Les syndicats de Brussels Airlines attendent des réponses ce mercredi matin. Les représentants du personnel rencontraient leur nouvelle patronne, Christina Foerster, ainsi que Thorsten Dirks d’Eurowings, la filiale low cost de Lufthansa.

Le personnel de la compagnie est inquiet, et il n'est pas le seul ; d’autres sociétés actives à Zaventem sous contrat avec Brussels Airlines sont aussi dans l'attente de davantage d'informations.

En témoigne Sabena Aerospace qui assure l’entretien et la maintenance des avions. "Cela pourra avoir un impact sur l’emploi, oui, même si nous avons fort diversifié notre activité, commente Stéphane Burton, directeur exécutif. Surtout depuis 2014, depuis qu’on est redevenu indépendant en s’appelant Sabena Aerospace."

Aujourd’hui, grâce à cette diversification, seuls entre 8 et 10% du chiffre d’affaires de cette société dépendent de Brussels Airlines.

S'il y a des délocalisations, il y aura une perte d'emplois

Directement concerné également, le bagagiste Swissport a récemment renouvelé un important contrat de plusieurs dizaines de millions d’euros sur trois ans avec Brussels Airlines.

"Si SN (Brussels Airlines, ndlr) décide de délocaliser ses vols africains sur l’Allemagne, automatiquement, il y aura une perte d’emplois pour les ouvriers de Swissport, c’est indéniable", Olivier Dufrasne, chef d’équipe et délégué syndical FGTB.

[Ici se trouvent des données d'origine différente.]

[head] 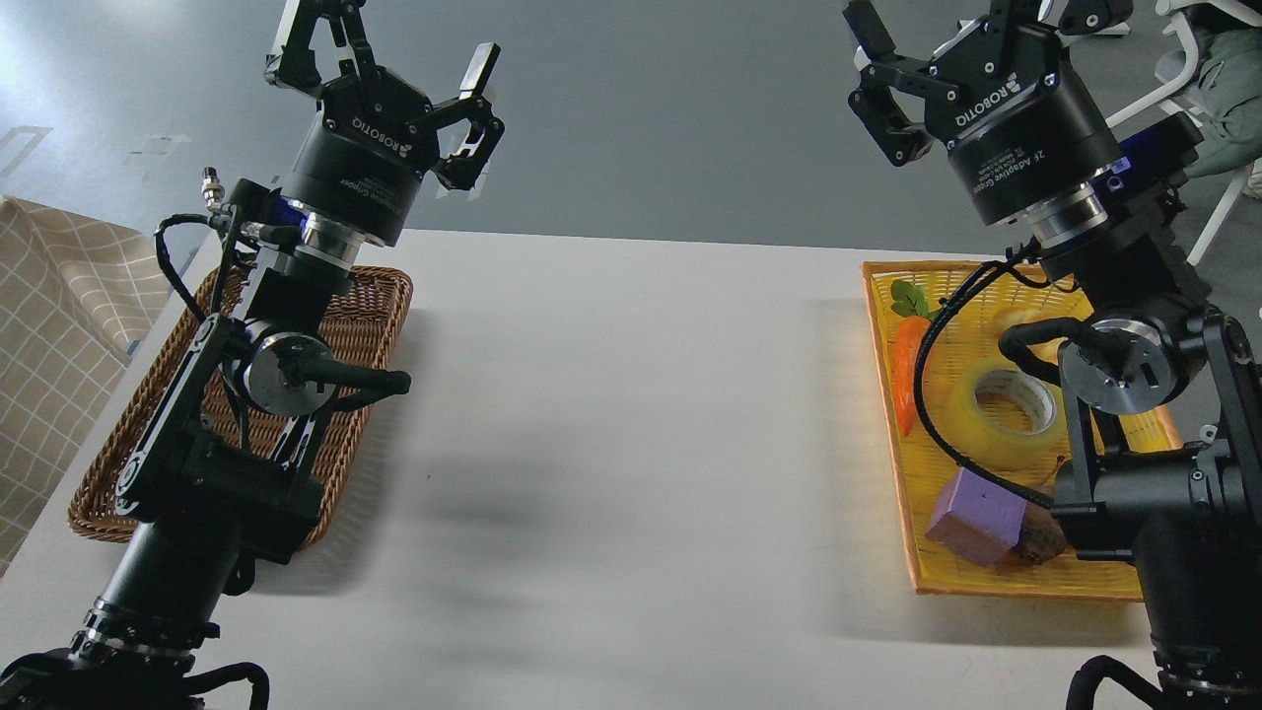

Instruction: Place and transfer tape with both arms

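We held both grippers raised above the far edge of the white table [631, 414], each gripping nothing. Our left gripper [394, 49] stood at eleven o'clock with its fingers spread wide apart, over the brown wicker basket [380, 306] at nine o'clock. Our right gripper [892, 74] stood at one o'clock, its fingers partly cut off by the frame's top edge, but seemingly spread as well. The tape [1001, 414] lay flat in the yellow tray [986, 582] at three o'clock, its core facing up, partly behind our right arm. An orange carrot [905, 370] lay just beside it toward nine o'clock, and a purple block [976, 518] sat near it toward six o'clock.
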Action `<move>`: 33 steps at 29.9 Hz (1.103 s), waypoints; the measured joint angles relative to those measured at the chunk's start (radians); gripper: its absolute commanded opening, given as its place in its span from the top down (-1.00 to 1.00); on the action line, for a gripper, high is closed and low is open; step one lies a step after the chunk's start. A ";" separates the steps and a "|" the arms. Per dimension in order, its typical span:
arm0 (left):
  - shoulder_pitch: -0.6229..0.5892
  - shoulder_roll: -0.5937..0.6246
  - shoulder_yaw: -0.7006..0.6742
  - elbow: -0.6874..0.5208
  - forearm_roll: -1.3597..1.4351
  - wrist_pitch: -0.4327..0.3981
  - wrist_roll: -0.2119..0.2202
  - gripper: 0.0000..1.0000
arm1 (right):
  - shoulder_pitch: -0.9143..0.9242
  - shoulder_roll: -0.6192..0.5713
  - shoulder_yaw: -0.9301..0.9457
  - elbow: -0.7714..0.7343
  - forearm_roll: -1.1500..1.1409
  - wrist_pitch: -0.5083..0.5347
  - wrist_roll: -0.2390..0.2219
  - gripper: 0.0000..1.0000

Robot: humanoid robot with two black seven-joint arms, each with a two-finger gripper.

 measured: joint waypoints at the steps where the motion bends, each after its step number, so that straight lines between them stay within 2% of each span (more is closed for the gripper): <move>1: 0.000 0.000 0.000 0.000 0.000 0.001 0.000 -0.98 | 0.000 0.000 0.000 0.000 -0.002 0.000 0.000 -1.00; 33: 0.011 -0.006 0.001 -0.007 0.001 -0.012 -0.011 -0.98 | -0.023 0.000 -0.001 0.033 -0.015 0.000 0.000 -1.00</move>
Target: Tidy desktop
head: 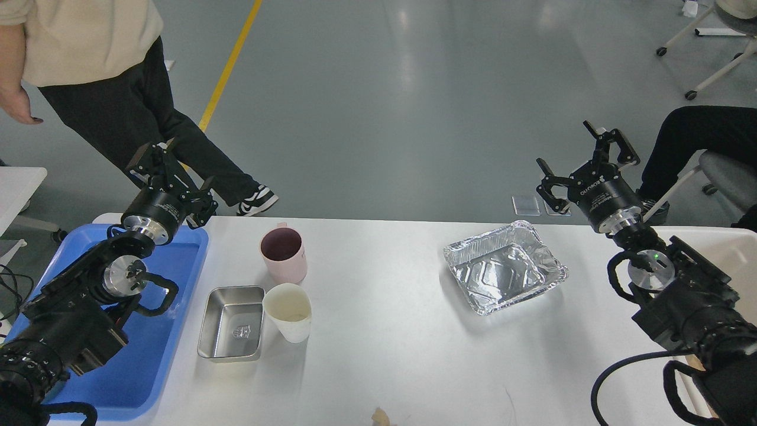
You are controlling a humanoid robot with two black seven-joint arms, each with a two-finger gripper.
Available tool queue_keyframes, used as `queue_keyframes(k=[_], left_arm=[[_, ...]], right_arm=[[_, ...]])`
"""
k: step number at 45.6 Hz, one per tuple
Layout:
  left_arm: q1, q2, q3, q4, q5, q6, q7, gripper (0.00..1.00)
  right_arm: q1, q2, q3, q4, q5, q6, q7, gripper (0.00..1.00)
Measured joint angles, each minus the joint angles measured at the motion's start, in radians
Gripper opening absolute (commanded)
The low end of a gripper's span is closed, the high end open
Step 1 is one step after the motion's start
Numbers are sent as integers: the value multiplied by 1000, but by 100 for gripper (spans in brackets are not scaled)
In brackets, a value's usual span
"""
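Observation:
The white desktop (390, 343) fills the lower part of the head view. On it stand a pink cup (284, 254), a cream paper cup (288, 312), a small steel tray (232, 323) and a crumpled foil container (502, 267). My left gripper (167, 174) hangs open above the far corner of the blue tray (148, 355), holding nothing. Beyond the table's far right edge my right gripper (585, 163) is raised, fingers spread open and empty, up and to the right of the foil container.
A beige bin (730, 248) sits at the table's right end under my right arm. A person (118, 83) stands behind the far left corner. Another person sits on a chair (724, 177) at the far right. A small scrap (381, 417) lies at the front edge.

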State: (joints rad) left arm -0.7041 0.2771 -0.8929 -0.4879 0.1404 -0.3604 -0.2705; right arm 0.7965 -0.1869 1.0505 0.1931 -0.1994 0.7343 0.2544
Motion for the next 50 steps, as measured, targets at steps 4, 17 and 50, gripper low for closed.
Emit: queue_keyframes(k=[4,17,50], left_arm=[[0,0,0,0,2,-7,-3,96],[5,7,0,5,1,14,-29,97],[256,937,424,-1135,28,187,104,95]], right_arm=[[1,0,0,0,0,-1,0,100],[1,-2,0,1,0,-1,0,100],[-7,19,-1,2,-1,1,0,100]])
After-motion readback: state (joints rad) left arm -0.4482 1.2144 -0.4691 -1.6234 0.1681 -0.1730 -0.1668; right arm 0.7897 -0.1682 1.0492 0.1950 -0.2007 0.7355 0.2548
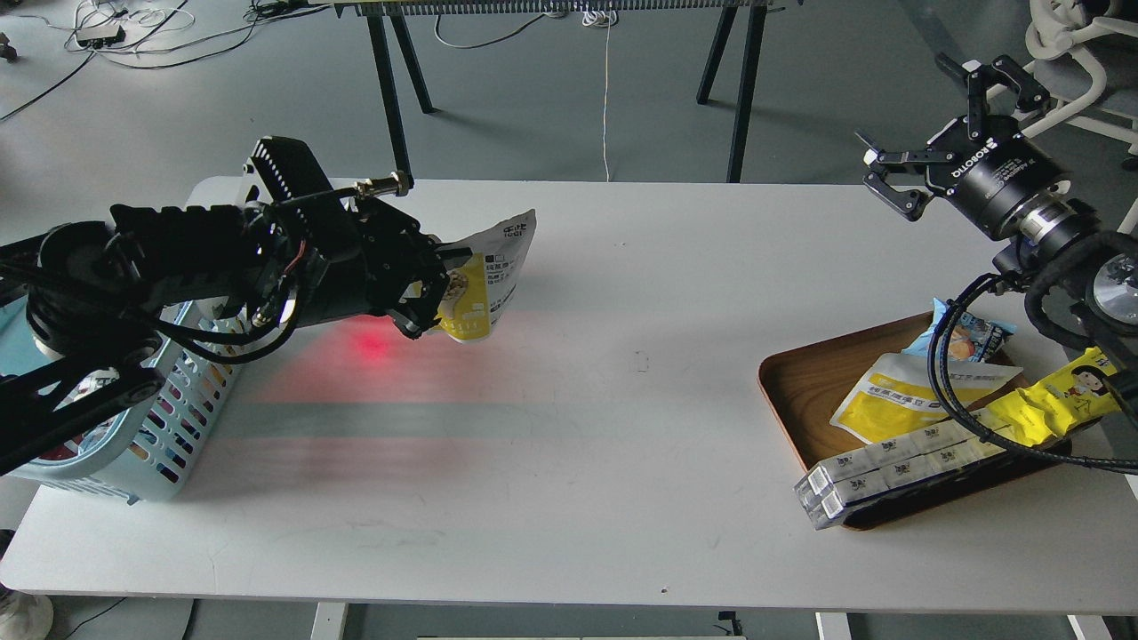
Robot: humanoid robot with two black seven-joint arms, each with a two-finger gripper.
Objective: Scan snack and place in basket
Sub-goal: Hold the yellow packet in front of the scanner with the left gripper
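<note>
Yellow below and white above, the snack (484, 284) is clamped in the left gripper (433, 289), whose fingers close on the pouch's near edge. The pouch hangs tilted just past the gripper's tips, lifted clear of the white tabletop (569, 391), its white top corner pointing up and away and its dark text panel facing outward. Directly beneath the gripper a red glow (369, 345) spreads over the tabletop, with fainter reddish bands trailing below it.

Behind the left gripper, back along its arm and lower, stands the light blue basket (169, 427) with slotted sides, partly hidden by the arm's black links and cables. Its contents are mostly hidden.

Well apart, on the far side of the tabletop from the left gripper, the right gripper (925, 133) is raised in the air with its fingers spread wide and nothing between them. Below it and toward the robot lies a brown wooden tray (800, 382). In the tray rest a yellow-white pouch (898, 400), a blue packet (973, 333) behind it, a yellow wrapper with a cartoon girl (1058, 396), and a long clear box of small packs (889, 471) overhanging the tray's near rim.
</note>
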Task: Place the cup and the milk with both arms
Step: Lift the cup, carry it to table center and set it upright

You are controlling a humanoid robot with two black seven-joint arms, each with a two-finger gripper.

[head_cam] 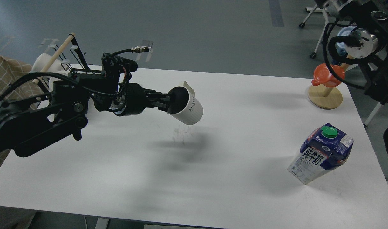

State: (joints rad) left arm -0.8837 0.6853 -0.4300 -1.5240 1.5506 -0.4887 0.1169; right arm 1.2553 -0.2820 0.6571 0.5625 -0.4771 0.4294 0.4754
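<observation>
Reaching in from the left, the left arm carries the cup above the white worktop, over its middle. The left gripper has its jaws clamped on the cup's rim, one finger inside the dark mouth and the other outside the wall. The cup lies tipped on its side, its open end facing left toward the gripper and its base pointing right and a little downward; its small handle shows on the upper edge, and dark lettering runs along its ribbed white side. A soft shadow falls on the worktop under it, so the cup is clear of the surface.

The milk stands on the worktop well apart from the cup, near the right edge and on the near side, its green cap on top. It looks to lean slightly.

At the far right corner an orange mug hangs on a wooden stand. The right arm is in the upper right, off the worktop; whether its jaws are apart or together, I cannot tell. At the far left, behind the left arm, stands a rack with a wooden rod and white mugs.
</observation>
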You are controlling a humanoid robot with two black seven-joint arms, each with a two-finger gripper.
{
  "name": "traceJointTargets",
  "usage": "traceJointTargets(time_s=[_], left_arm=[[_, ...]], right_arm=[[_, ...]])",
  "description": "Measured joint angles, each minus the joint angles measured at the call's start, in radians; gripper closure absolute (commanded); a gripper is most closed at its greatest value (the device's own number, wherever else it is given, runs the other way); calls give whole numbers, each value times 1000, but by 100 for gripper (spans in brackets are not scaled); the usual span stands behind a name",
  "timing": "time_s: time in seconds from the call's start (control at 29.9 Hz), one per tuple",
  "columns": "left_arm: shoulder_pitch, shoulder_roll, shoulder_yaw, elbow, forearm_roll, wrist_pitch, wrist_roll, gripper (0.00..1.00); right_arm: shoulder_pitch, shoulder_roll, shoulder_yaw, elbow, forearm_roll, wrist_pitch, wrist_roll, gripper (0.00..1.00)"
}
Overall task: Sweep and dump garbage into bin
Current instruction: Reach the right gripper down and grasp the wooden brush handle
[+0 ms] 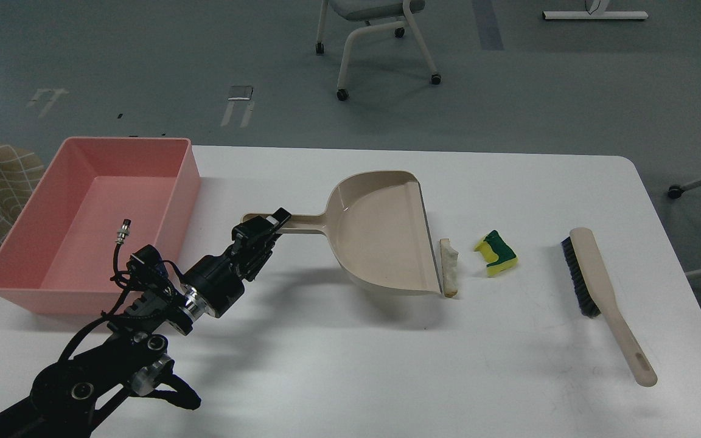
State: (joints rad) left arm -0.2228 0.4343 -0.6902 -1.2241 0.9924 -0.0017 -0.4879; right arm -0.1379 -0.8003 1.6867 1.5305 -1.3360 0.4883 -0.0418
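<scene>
Left jaws [274,220] clenched on dustpan [381,231] handle, bread slice [449,267] against its lip.

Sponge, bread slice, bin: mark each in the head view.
sponge [496,253], head view, on its green scouring layer.
bread slice [449,267], head view, on the middle of the white strip by the dustpan's lip.
bin [191,182], head view, on its right wall.

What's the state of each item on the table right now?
bin: empty, upright
dustpan: flat, empty, handle at left tool
bread slice: against dustpan lip
sponge: loose, right of bread
brush: lying untouched, far right
</scene>
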Motion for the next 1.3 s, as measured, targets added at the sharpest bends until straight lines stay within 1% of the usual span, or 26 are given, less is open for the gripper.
traceJointTargets(time_s=[0.13, 0.23, 0.57, 1.04, 1.24, 1.3], left_arm=[[0, 0, 1, 0, 0, 0, -1, 100], [0, 0, 2, 0, 1, 0, -1, 100], [3, 0, 5, 5, 2, 0, -1, 100], [8, 3, 11, 16, 2, 0, -1, 100], [8, 2, 14, 18, 2, 0, -1, 100], [8, 2, 14, 18, 2, 0, -1, 100]], right_arm=[[-22, 60, -93, 38, -166, 0, -3, 35], [-55, 96, -105, 53, -223, 0, -4, 35], [-173, 108, -121, 100, -261, 1, -7, 35], [-170, 151, -205, 129, -340, 1, -16, 38], [-167, 180, -219, 129, -373, 1, -24, 44], [-167, 189, -225, 127, -375, 1, -29, 56]])
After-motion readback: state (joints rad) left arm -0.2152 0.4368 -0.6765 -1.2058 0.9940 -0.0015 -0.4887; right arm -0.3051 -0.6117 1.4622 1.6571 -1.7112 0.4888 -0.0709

Le long-courrier et le statut de hub, de transit, de l’aéroport assurent plus de travail pour un bagagiste que les vols low cost. "Se concentrer sur le low cost sur Zaventem, c’est catastrophique, poursuit le délégué FGTB. Le low cost n’apporte rien de bon à l’aviation et aux sociétés de manutention."

Même inquiétude face au virage low cost du côté de Mobilis Masters, une société spécialisée : ses hôtesses et stewards multifonction nettoient annuellement 65 000 avions, dont ceux de Brussels Airlines.